Coi nomi un po' storpiati, poichè sempre di sesso si parla, si passa da 'Sextris''Super Mario Land of Love', fino a 'The Long End of Zelda' e 'Donkey Shlong'.

Idea originale e innovativa, pur se non ancora in commercio, quella di Marsh va oltre l’aspetto giocoso della grafica. L’artista sostiene infatti che la sua idea è nata anche "dalla volontà di far capire ai giovani, e non solo, l’importanza del sesso sicuro in mancanza del quale si è a rischio di gravidanze indesiderate ma anche e soprattutto di malattie sessualmente trasmissibili".

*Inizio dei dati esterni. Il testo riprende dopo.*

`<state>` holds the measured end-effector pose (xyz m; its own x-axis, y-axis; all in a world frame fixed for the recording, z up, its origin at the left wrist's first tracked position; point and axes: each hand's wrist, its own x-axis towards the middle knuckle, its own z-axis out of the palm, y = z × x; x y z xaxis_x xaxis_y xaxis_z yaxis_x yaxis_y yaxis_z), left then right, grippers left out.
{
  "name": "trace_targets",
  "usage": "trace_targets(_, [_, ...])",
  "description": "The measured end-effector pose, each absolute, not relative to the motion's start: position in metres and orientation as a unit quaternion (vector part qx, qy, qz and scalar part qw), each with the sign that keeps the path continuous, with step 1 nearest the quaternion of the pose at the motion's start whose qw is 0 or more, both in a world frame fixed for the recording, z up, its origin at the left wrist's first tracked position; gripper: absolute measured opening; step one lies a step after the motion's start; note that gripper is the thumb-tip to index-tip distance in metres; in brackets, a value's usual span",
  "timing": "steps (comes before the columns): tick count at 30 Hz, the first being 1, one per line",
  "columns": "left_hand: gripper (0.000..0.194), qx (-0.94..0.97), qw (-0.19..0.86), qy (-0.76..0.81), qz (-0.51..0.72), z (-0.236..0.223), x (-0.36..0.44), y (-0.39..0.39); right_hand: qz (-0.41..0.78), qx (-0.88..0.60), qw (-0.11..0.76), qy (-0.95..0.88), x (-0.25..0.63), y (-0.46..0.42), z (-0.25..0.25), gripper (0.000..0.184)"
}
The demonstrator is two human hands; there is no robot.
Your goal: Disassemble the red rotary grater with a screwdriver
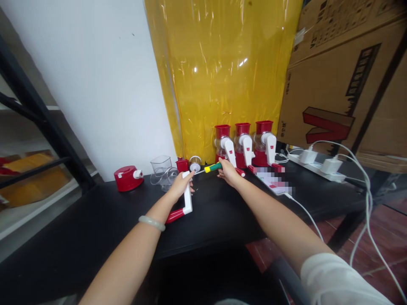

Non appena l’invenzione di Marsh ha fatto la sua apparizione sul web i commenti non hanno tardato a mancare. Tra i più curiosi quelli che sostengono che che il nuovo design possa essere un sistema efficace per far avvicinare i così detti 'nerd' al mondo del sesso.

In fondo, considerando che "per i secchioni dell'informatica l’attività sessuale è un miraggio", in molti hanno sostenuto come questi preservativi possano tornare utili proprio a "conciliare l'amore dei nerd verso i videogiochi con uno dei piaceri più belli della vita".